What should be copied is the stretch of entries below from the line with "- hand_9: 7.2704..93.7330" up to and including the line with "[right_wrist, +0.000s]", exactly and without images.

________________________

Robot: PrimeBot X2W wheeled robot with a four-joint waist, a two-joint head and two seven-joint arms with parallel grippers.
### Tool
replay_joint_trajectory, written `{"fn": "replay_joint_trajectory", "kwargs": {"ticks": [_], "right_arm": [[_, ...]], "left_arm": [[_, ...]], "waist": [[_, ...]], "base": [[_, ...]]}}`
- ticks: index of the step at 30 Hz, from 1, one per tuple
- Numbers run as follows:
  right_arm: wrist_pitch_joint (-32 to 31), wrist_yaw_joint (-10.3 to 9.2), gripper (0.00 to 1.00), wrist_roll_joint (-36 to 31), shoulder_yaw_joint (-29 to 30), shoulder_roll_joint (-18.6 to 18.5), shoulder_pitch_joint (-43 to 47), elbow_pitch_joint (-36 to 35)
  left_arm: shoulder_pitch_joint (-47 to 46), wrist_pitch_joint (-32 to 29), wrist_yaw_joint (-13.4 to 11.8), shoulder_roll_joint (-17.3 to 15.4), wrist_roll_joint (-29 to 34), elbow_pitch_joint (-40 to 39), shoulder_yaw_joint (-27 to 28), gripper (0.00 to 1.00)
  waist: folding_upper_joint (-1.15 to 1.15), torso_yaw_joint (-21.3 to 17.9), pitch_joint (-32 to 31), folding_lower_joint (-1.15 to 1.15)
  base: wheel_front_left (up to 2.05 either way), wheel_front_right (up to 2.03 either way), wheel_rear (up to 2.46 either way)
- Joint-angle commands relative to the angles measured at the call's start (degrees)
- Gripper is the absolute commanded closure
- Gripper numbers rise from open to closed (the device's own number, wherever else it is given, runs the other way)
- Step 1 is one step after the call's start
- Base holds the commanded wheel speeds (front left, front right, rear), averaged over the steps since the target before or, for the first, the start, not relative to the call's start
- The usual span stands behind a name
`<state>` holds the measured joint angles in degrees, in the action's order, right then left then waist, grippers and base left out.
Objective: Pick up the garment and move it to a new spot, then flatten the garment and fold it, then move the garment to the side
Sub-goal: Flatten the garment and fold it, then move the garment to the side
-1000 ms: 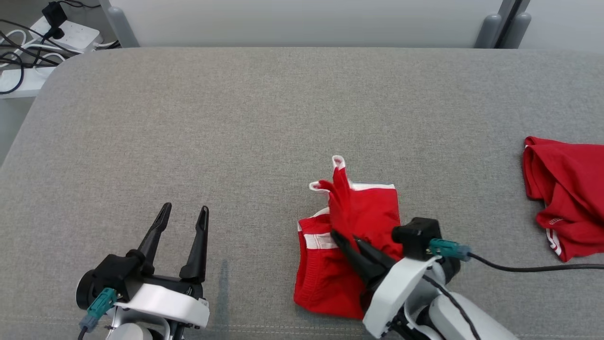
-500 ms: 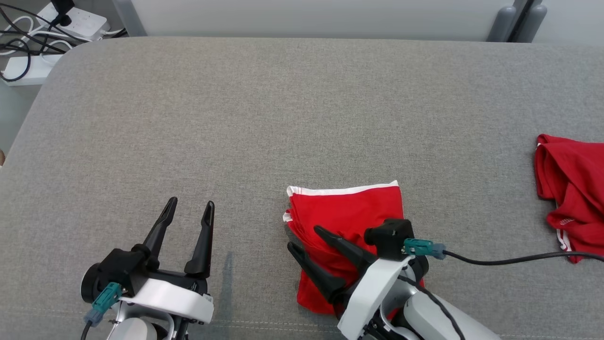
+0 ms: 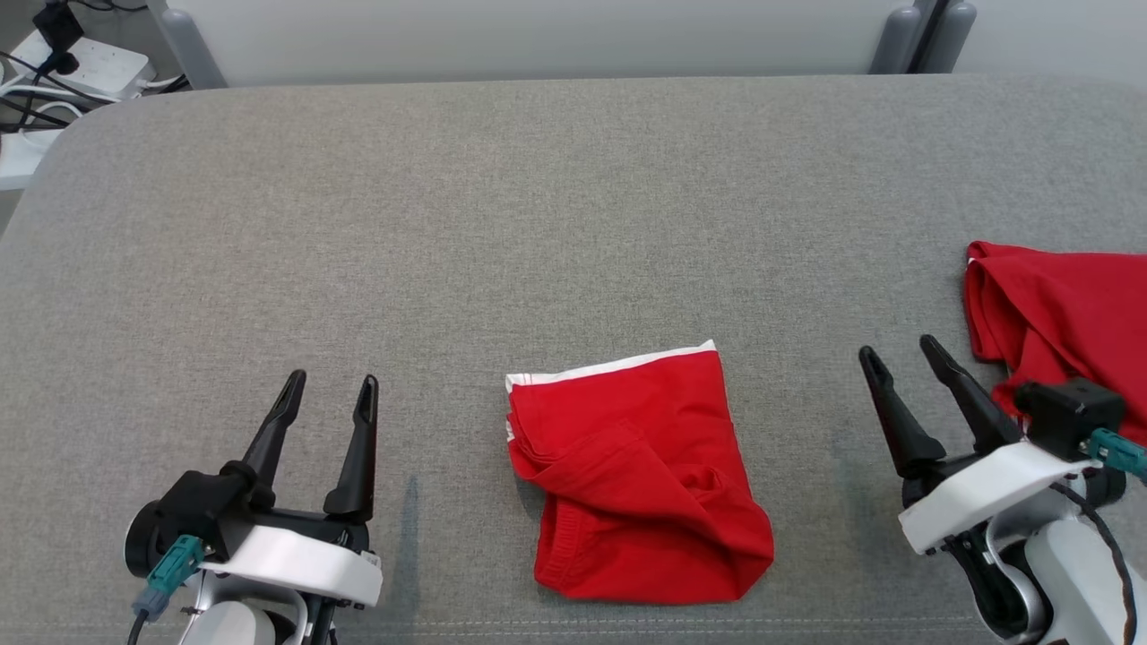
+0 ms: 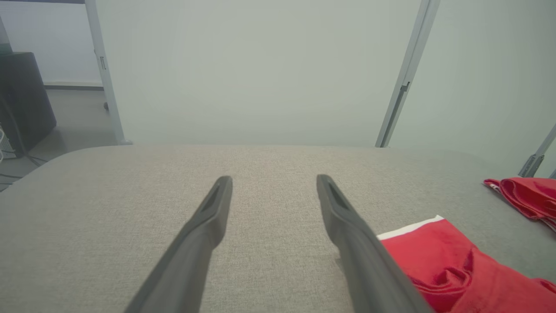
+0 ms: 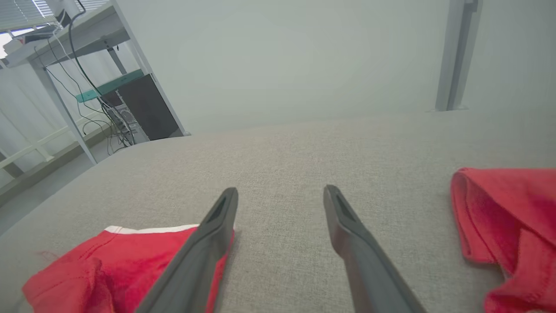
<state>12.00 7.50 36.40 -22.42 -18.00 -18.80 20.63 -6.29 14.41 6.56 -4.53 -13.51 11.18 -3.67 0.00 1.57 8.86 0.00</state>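
Red white-trimmed garment (image 3: 636, 484) lies folded on the bench (image 3: 538, 224) between left end effector (image 3: 332, 380) and right end effector (image 3: 896, 348), both spread apart.

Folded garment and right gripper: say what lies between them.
In the head view, the stretch between the folded garment and the right gripper is bare grey surface.

A robotics lab or test room in an office-style building.
A wide bench (image 3: 573, 179) covered in grey fabric stands before pale frosted partition panels (image 4: 260, 74) set between slim metal posts (image 4: 404, 82). On the floor by its corner lie white power strips (image 3: 90, 63) with tangled black cables (image 3: 22, 90). Off to the side, a metal-framed desk (image 5: 74, 32) has a dark computer tower (image 5: 145, 108) beneath it.
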Motion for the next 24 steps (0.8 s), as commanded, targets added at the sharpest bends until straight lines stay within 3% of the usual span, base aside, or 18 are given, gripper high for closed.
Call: {"fn": "replay_joint_trajectory", "kwargs": {"ticks": [1, 7, 15, 24], "right_arm": [[1.25, -0.01, 0.00, -2.03, 0.34, 0.12, 0.69, -0.17], [2.79, -0.01, 0.00, -6.95, 2.88, 3.37, 3.01, 3.04], [2.98, -0.01, 0.00, -8.14, 4.43, 6.04, 3.38, 2.08], [1.86, -0.01, 0.00, -1.06, -7.07, 5.86, -1.85, 10.58]], "left_arm": [[-1.61, 0.59, -0.07, -0.87, 0.64, -1.58, 2.19, 0.00], [-1.11, 0.59, -0.61, -1.04, 0.71, -2.01, 3.02, 0.00], [-0.59, 0.59, -1.23, -0.99, 0.23, -2.32, 3.62, 0.00], [-1.47, 0.59, -1.32, -0.85, -0.08, -1.57, 2.97, 0.00]], "waist": [[0.00, -0.20, -0.09, 0.00], [0.00, -0.81, -0.20, 0.00], [0.00, -1.14, -0.03, 0.00], [0.00, 1.62, 0.53, 0.00]], "base": [[0.00, 0.00, 0.00], [0.00, 0.00, 0.00], [0.00, 0.00, 0.00], [0.00, 0.00, 0.00]]}}
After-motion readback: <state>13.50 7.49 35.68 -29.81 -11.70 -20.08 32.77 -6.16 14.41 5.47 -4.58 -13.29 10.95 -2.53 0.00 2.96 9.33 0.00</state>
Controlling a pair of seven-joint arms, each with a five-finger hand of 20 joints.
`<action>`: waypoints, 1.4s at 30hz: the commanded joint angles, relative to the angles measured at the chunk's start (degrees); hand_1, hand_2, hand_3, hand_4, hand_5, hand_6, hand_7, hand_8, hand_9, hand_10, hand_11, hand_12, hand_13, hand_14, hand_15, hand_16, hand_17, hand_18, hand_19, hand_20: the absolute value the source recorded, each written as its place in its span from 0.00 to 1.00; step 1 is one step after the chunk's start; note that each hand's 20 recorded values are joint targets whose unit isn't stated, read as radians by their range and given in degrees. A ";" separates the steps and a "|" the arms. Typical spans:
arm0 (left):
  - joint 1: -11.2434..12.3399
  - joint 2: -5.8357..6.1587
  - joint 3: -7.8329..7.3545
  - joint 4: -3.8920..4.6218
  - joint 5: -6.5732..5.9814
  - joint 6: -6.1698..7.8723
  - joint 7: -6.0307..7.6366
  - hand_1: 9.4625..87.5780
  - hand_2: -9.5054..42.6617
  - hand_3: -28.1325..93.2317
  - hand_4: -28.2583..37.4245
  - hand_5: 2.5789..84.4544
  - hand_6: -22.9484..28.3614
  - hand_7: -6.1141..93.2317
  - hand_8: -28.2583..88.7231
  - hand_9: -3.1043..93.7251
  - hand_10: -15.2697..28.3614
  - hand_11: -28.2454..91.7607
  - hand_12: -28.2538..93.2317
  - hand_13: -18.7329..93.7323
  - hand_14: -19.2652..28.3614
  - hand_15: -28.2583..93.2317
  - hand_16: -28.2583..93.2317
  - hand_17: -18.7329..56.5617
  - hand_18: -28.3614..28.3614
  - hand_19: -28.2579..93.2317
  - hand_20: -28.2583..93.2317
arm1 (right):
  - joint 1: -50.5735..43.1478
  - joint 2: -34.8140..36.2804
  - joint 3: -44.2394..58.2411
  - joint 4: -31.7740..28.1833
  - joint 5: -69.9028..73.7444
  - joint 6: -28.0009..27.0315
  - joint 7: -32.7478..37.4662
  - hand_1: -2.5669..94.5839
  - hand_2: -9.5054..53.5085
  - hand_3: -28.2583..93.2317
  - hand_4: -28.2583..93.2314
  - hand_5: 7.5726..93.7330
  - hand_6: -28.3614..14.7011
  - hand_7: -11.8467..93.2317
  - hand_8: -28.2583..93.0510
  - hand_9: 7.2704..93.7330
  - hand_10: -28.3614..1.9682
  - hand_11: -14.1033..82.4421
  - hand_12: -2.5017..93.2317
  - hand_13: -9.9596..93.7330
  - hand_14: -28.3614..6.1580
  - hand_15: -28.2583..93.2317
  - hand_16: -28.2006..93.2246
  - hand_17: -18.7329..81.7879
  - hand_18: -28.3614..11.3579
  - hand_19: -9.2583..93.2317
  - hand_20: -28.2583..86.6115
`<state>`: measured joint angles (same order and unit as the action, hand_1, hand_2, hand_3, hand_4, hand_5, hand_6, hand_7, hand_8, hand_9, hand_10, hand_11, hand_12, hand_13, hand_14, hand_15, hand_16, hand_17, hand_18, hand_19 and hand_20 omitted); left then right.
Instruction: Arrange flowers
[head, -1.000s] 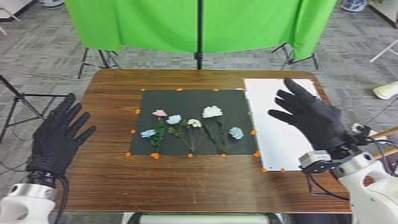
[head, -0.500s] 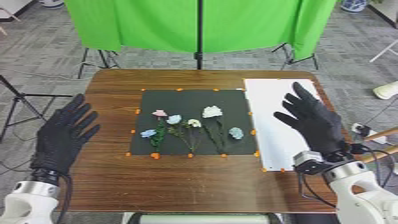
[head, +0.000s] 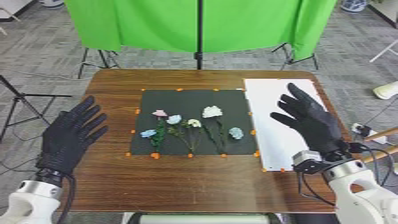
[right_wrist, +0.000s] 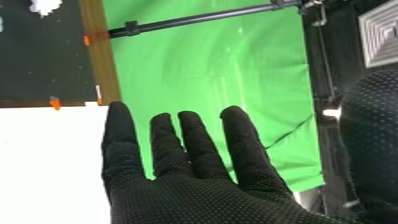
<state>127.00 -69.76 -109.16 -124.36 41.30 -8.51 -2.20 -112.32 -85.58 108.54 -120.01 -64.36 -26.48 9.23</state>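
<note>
Artificial-looking flowers lay loose on a black mat (head: 181, 98) in the middle of a brown wooden table (head: 169, 185), flanked by a robot's two black-gloved hands. In the head view, the left hand (head: 69, 140) hung over the table's left edge, its fingers straight and slightly fanned, gripping nothing. The right hand (head: 313, 125) hovered at the opposite side, above a white sheet (head: 266, 102) that adjoined the mat, with fingers extended and parted and its thumb held away from them. The right wrist view showed the right hand (right_wrist: 200, 197) with its fingers upright and spread, touching none of the flowers. On the mat, a pink bloom (head: 160, 113) lay at the far left of the group, near a light blue bloom (head: 174, 119). A second blue bloom (head: 148, 133) sat closer to the robot beside dark green leaves (head: 157, 138), while a cream bloom (head: 194, 122) lay near the center. A large white bloom (head: 212, 111) topped a stem running toward the mat's near edge, and a pale blue bloom (head: 235, 133) rested to its right. Orange markers dotted the mat's border, and a green cloth (head: 142, 25) hung beyond the table.
</note>
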 joint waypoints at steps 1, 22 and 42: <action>1.96 -0.80 0.05 -0.22 0.31 1.71 0.14 0.14 0.06 0.79 0.00 0.26 0.47 0.26 0.14 0.21 0.55 0.37 0.35 0.27 0.64 0.44 0.24 0.08 0.84 0.55 0.28 | -1.22 -0.35 -0.73 -1.33 -0.62 4.51 2.70 0.16 0.07 0.92 0.01 0.16 0.53 0.17 0.17 0.16 0.54 0.14 0.26 0.25 0.53 0.15 0.60 0.14 0.22 0.43 0.39; 2.92 1.53 -2.63 -0.95 -0.03 4.03 -0.42 0.15 0.07 0.79 0.00 0.23 0.46 0.28 0.14 0.18 0.53 0.38 0.36 0.26 0.64 0.47 0.24 0.07 0.84 0.56 0.29 | 0.59 3.21 0.23 -1.02 0.61 4.46 3.14 0.16 0.08 0.92 0.01 0.22 0.53 0.20 0.16 0.22 0.51 0.21 0.25 0.29 0.51 0.27 0.54 0.18 0.20 0.48 0.41; 1.81 1.97 -1.91 -0.80 -0.38 3.59 -0.52 0.16 0.08 0.79 0.00 0.21 0.46 0.28 0.13 0.18 0.54 0.39 0.36 0.27 0.64 0.49 0.23 0.08 0.84 0.57 0.29 | -0.24 2.87 -1.24 -0.64 2.57 5.88 0.58 0.16 0.08 0.93 0.01 0.22 0.53 0.20 0.16 0.22 0.51 0.21 0.25 0.29 0.51 0.28 0.52 0.19 0.21 0.48 0.41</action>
<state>128.69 -67.84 -110.99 -125.26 41.23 -5.10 -2.07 -111.57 -82.67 108.57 -120.71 -62.82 -22.74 12.37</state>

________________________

-- Exercise answer --
  - hand_9: 7.2704..93.7330
  - hand_10: -28.3614..1.9682
  - hand_11: -14.1033..82.4421
  - hand_12: -2.5017..93.2317
  - hand_13: -9.9596..93.7330
  - hand_14: -28.3614..6.1580
  - hand_15: -28.2583..93.2317
  - hand_16: -28.2006..93.2246
  - hand_17: -18.7329..81.7879
  - hand_18: -28.3614..11.3579
  - hand_19: -9.2583..93.2317
  - hand_20: -28.2583..86.6115
`<state>`: measured joint angles (same order and unit as the action, hand_1, hand_2, hand_3, hand_4, hand_5, hand_6, hand_7, hand_8, hand_9, hand_10, hand_11, hand_12, hand_13, hand_14, hand_15, hand_16, hand_17, hand_18, hand_19 and hand_20 omitted); left then right.
Instruction: Arrange flowers
[head, -1.000s] 
[head, -0.500s] 
[head, +0.000s] 
[right_wrist, +0.000s] 

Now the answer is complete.